Black Girls Aren't Allowed The Privilege of Fragility
“Stop crying or I’ll give you something to cry about.”
Fragility is not something that is ever offered to the young black girl and it impacts us all the way into adulthood. That’s why that phrase is something so many black girls, now in their twenties and thirties, can relate to. They relate to time periods where they felt some semblance of being anything other than okay and telling them that they need to suck it up or pretend that everything is fine.
When I was in high school, I was made to go to school regardless of how sick I was. I only truly skipped school once in my high school life, and that’s when I had an operation and was on meds for an entire week. Meanwhile, I would look around at the other kids in my predominantly white school. Becky had a headache, so her mother forced her to stay home. Susan was upset something didn’t go her way, and she wouldn’t stop crying over it. Her parents let her stay home and gave her chocolate covered strawberries. Her friends made her a card. Her teachers gave her a hug. I watched.
This isn’t to say that the issues and pain my non-marginalized peers had was not real. It was real to them, so their pain was valid, but I did notice a stark difference when I felt under the weather.
When I felt physically ill, I was made to go to school.
When I felt mentally ill, which was often since I was a depressed and suicidal teen with a mood disorder I didn’t know about, I was berated for being over emotional and told to suck it up because this is nothing compared to what life would throw at me.
I didn’t get cards.
I didn’t get strawberries.
I didn’t get hugs.
I got eye-rolls, parent-teacher conferences surrounding my “emotional stability”, and one friend and one friend only who bent over backward to help me and other mentally unstable friends feel some semblance of normal. For her, I will always be thankful.
As time continued, and my mental health worsened, I didn’t learn to stop my emotions from running wild. I just learned how to stop showing it on my face. It became a new survival tactic. No one liked a black girl, to begin with, but they really didn’t like an emotional black girl. That was my first lesson of adulthood. I wasn’t any less emotionally compromised, but you would never guess as I donned the image of the strong, goofy, cheerful black girl they wanted to see.
Then, as I got older, I could no longer cry solely in private. The tears would spill out no matter how hard I laughed. The staples that kept my semi-permanent smile in place started popping out one by one, and I didn’t have the energy to find replacements.

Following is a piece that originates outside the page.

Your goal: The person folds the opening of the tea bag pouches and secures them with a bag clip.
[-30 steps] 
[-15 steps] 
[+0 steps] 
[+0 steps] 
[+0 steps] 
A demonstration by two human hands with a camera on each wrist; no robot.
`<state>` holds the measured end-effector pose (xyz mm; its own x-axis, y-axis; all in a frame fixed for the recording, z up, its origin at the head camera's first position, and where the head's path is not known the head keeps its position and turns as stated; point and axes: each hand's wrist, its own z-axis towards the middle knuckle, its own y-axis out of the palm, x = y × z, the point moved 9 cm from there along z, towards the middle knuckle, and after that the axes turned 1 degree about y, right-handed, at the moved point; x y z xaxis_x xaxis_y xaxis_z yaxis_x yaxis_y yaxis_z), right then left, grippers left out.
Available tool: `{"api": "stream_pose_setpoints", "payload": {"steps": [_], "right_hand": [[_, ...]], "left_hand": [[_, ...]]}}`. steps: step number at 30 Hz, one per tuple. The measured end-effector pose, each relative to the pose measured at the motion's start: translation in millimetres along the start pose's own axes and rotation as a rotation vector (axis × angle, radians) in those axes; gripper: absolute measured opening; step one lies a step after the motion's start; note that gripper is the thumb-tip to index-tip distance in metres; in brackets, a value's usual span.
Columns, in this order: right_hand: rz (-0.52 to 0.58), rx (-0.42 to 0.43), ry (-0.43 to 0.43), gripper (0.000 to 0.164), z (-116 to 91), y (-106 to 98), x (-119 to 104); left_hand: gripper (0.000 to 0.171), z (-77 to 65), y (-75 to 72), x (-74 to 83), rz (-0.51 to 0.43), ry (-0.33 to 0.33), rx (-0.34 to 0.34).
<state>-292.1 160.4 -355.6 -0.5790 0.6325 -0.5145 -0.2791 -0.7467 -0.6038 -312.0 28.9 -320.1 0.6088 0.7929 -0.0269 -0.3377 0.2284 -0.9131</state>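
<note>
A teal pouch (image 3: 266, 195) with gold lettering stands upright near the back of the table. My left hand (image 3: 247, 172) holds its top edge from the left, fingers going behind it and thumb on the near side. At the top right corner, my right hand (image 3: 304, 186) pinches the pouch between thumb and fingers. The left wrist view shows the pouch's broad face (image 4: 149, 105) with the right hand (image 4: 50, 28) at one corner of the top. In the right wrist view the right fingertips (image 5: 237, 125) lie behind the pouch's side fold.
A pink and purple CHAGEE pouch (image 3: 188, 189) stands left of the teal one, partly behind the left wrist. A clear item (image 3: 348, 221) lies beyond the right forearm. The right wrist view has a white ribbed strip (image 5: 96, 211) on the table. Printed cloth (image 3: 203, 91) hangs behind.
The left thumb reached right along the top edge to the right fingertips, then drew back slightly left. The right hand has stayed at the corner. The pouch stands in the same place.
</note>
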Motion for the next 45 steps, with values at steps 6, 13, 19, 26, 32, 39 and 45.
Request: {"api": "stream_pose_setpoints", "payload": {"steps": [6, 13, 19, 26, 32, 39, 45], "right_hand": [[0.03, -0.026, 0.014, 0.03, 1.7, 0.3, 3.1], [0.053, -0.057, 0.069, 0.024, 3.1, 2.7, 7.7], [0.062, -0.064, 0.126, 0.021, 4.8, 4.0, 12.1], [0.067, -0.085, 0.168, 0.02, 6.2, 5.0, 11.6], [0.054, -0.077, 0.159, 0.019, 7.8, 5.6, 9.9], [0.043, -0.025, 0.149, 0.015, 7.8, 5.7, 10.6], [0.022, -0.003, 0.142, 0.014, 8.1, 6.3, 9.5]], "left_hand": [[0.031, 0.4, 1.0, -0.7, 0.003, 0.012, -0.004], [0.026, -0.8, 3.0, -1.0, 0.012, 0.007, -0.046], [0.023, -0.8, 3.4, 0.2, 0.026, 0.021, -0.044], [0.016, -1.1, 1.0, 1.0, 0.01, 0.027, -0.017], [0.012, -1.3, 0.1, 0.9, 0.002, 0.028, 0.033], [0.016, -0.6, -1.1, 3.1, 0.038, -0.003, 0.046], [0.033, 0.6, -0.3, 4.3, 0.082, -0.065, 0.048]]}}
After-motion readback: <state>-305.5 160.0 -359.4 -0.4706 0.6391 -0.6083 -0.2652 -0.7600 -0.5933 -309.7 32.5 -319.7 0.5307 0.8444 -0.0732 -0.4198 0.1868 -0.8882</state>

I became more aware of the systemic issues surrounding my existence and how, yes, the world truly was against me because I was a black woman. I felt a new amount of pressure bearing down on my shoulders.

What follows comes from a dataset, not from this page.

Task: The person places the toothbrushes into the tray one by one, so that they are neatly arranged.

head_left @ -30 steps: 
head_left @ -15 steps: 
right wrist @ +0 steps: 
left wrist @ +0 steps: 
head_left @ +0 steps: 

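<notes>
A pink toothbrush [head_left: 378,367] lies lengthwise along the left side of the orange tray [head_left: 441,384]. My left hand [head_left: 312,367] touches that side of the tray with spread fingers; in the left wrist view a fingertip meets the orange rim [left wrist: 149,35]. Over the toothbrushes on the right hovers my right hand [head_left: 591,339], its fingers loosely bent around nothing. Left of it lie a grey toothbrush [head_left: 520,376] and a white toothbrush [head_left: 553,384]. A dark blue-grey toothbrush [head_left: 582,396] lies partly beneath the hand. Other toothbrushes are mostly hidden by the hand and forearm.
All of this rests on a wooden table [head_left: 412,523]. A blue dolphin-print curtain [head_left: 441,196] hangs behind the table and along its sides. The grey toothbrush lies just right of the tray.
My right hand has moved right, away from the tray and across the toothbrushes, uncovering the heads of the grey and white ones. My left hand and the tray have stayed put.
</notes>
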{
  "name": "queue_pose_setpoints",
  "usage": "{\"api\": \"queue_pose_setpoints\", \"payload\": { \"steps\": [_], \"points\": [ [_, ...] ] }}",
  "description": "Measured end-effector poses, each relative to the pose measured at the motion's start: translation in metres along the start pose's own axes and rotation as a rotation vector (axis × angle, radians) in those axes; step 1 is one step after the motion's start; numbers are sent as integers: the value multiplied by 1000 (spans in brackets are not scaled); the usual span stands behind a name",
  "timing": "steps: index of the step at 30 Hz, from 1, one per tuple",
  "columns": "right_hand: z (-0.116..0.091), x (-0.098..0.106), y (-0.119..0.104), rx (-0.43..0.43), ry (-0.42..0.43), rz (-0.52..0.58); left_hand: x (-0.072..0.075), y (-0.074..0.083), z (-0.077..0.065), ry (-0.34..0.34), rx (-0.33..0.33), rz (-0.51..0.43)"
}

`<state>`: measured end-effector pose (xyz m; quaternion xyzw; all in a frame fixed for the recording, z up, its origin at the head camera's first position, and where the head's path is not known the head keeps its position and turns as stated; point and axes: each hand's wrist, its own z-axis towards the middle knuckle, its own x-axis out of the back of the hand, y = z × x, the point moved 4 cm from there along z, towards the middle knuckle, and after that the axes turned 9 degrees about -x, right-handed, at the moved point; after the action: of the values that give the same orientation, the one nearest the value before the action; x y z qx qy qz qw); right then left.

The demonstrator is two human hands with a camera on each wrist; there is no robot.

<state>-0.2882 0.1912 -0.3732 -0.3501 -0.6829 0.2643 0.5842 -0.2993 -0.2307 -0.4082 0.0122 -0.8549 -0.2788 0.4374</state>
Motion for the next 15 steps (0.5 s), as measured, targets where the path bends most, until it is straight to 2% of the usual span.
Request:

I took to the internet, and I found a new form pseudo support I had never encountered. I had white women telling me that “I was seen and I was heard”. It helped the first three times I heard that, but then I realized that even though my pain was seen, and my screams were heard, action wasn’t taken. They were just watching me hurt, affirming the fact that I was hurt, and that's all. These words began to feel empty, and the pain I felt due to that increased. The "support" made me feel like I was on a platform, showing all my wounds to an audience who never had any true intention of helping.
They just wanted to watch what they felt was an erotic, tantalizing, and addicting showcase of black trauma. Maybe that made them feel better about themselves and their contributions in an oppressed world, but it only made me feel worse.
Pain isn’t forever and it's natural, but the way pain is described to black women it feels like if we allow one ounce of pain to seep through it’s how people will know us for the rest of our lives. The sad black girl. The broken black girl. The unreliable black girl. The black girl we need to be careful around because even though we love her and we've said she's so strong, she clearly can't take the truth or facts. The black girl who we care for until we're fed up with how her mental illness persists in our individual relationship and then we no longer want to be around her.
I've been seen as that black girl too many times, and it hurts.
There's no happy medium. It's either there's no way a black girl can be anything else other than strong where there's no need to check on her, or she's weak and there's no room for strength or resilience. The humanistic approach to an emotional spectrum that allows black girls to feel light, dark, and all the grays is vacant for us.
The same fragility white women are allotted, where vulnerability is seen as a strength, alludes the black woman as much as a stylist who can install a seamless lace front alludes me. Tragic, really.
All jokes aside, you don’t have to battle mental health diagnoses and issues as a black woman to need the privilege of fragility. You don’t have to know depression and anxiety to know you are allowed to cry, be and feel hurt, and lick your wounds and know that is not all you are. You don't need to know mental illness to know that your pain does not define you.
I want to change the sentence all of us relate to. I want to change the way we see ourselves, our pain, and our collective trauma. I want to rewrite the image of the black woman. I want to see the narrative of the strong black woman go up in flames and replace it with that of a black woman who hurts, cries laughs, dreams, dances when she feels the sun on her skin and sleeps when her bones feel too heavy to carry.
Fragility shouldn’t be a privilege. We owe it to ourselves to honor all of our emotional spectrum, including the emotions that aren’t seen as strong. We aren’t superhuman. We’re just human. We owe it to ourselves honor that.